The underlying physics engine can be replaced so that, in principle, also uncommon experiment become possible, such as with airodynamics or under-water engines (not implemented yet).
Simulation environments in an NERD simulator can be defined with simple XML, so that experiments can be set up without programming knowledge. New motor and sensor models can be added via C++ plug-in to adapt a simulation to a physical robot, so that the transfer of evolved neuro-controllers becomes more successful.

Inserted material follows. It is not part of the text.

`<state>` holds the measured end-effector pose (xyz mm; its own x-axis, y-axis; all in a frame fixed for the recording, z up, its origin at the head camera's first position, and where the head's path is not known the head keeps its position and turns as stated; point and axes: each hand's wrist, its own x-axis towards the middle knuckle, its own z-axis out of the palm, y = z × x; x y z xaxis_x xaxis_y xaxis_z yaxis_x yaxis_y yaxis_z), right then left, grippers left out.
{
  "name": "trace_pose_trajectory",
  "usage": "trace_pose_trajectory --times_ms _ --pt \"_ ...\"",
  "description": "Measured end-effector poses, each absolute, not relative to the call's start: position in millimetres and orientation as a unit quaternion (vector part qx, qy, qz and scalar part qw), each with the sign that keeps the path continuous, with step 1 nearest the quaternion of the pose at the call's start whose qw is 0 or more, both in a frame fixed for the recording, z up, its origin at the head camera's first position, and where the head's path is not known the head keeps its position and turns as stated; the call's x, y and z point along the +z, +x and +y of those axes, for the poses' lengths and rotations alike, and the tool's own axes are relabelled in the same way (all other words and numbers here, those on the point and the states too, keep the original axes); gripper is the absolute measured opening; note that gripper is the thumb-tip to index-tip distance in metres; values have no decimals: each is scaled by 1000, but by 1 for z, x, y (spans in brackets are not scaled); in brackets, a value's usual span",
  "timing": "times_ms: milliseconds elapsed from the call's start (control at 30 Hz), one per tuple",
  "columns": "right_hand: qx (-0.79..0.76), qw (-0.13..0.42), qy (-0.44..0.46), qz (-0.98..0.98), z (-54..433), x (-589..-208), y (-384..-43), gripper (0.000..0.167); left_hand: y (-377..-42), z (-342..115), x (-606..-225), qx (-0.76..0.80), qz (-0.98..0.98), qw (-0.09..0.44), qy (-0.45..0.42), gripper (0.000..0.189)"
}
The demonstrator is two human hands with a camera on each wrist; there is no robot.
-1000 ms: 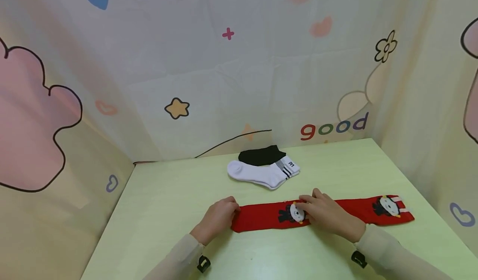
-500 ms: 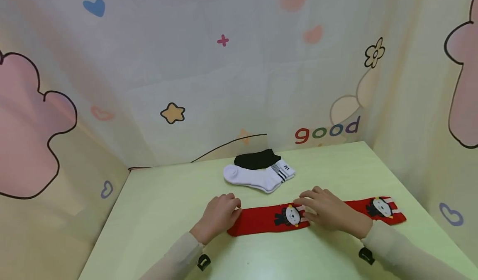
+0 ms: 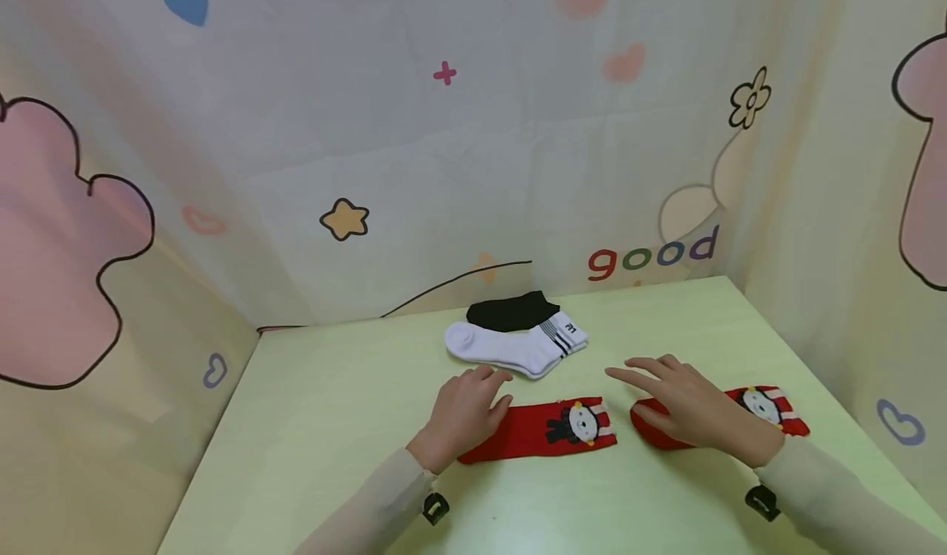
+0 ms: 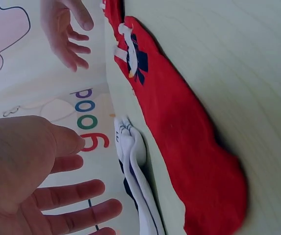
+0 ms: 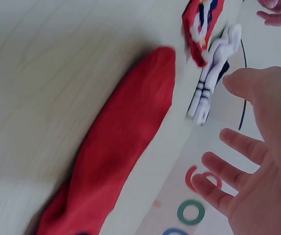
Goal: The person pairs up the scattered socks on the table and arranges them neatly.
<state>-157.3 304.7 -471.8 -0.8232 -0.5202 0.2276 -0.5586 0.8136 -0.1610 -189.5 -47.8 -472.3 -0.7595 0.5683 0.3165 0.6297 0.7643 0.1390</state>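
Observation:
Two red socks with a cartoon animal face and striped cuffs lie flat on the table in a row. Over the toe end of the left red sock (image 3: 528, 432) hovers my left hand (image 3: 466, 411), fingers spread and holding nothing; the left wrist view shows space between this hand (image 4: 42, 186) and the sock (image 4: 179, 132). My right hand (image 3: 688, 403) is above the right red sock (image 3: 762, 407), covering its middle in the head view. Its fingers are extended, and in the right wrist view the hand (image 5: 258, 161) is apart from the sock (image 5: 125, 132).
Behind the red socks lies a white sock pair (image 3: 503, 348) with black stripes at the cuff. A black sock (image 3: 510, 312) lies just beyond it, close to the back edge. Printed curtains (image 3: 414, 144) enclose the pale table (image 3: 325, 456) at the back and sides.
Both hands have lifted off the red socks and their fingers have opened out. The right hand has moved right, uncovering the left sock's cuff and a gap between the two socks.

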Motion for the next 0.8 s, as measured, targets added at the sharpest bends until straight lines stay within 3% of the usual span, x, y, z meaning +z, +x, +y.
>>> trace_pose_trajectory --times_ms 367,800 --pt "111 71 259 -957 351 -463 -150 79 -188 -11 -470 -131 -933 99 -320 65" --pt "102 49 233 -966 396 -468 -146 83 -184 42 -468 -105 -920 80 -369 66"
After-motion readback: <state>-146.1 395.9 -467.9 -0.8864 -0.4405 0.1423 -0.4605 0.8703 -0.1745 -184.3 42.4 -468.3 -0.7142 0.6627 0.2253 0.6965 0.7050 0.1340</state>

Physical Abstraction Layer
NERD currently uses the Open Dynamics Engine (ODE) as primary physics
library to simulate the rigid body dynamics. However it was designed to work with a large number of physics
engines, such es the promising Impulse-based dynamic simulation engine (IBDS). NERD uses an
abstraction layer to describe, configure and manipulate physical objects. Because the physics library is hidden
behind this abstraction layer, it can be exchanged with little effort. Other modules, depending only on the
physical abstraction layer, remain unaffected by such a change. This enables the NERD library to make use of new
upcoming physics simulation technologies and to pursue very different strategies to accurately model motors and
sensors of the robots.
Object collisions in the simulation are resolved within the native physics or collision detection library, thus
behind the physics abstraction layer. After each simulation step collision information is projected to a physics
independent format and can be used by any module without dependencies to a specific physics or collision library.
Neural Network Library
NERD features an extensible neural network library to simulate artificial recurrent neural networks to control agents
in the simulations. The default network model is a time-discrete neuron model, that allows the selection of different transfer functions, activation functions and synapse functions for each neuron and synapse. Synapse functions can be used to implement local learning rules or higher order synapses as a simple extension of the model. The network model can be extended or replaced with custom network models, such as
radial basis function networks or time-continuous neurons.
In addition the NERD library provides a rich neural network editor to construct neural networks with graphical interaction, to analyze neurons while controlling an agent, or to prepare networks as initial seed for evolutions. Analysis of networks is supported by different kinds of plotters, tools to perform pruning experiments in active networks, visualization of activations of the network, and more.
Evolution Library
NERD provides a set of libraries to use evolutionary algorithms to design suitable controller networks for simulated agents. The graphical user interface is designed to work with any evolutionary algorithm, as long as the implementation of the algorithm follows some simple conventions. This allows users to extend the applications by custom algorithms without the need to implement a user interface for them. Also independent of the algorithms, a set of statistics and logger components simplifiy the observation, intervention and analysis of evolution experiments.
Currently the NERD library supports the following evolution algorithms for neural structure evolution:
ENS3 (Evolution of Neural Systems by Stochastic Synthesis)
Fitness functions can be implemented either as C++ plug-in or scripted in a language similar to JavaScript. With both methods the fitness function has access to all variables of the global variable repository and to all event. Therefore it can use all available information about any object, agent or neural network to define the fitness criteria of an experiment.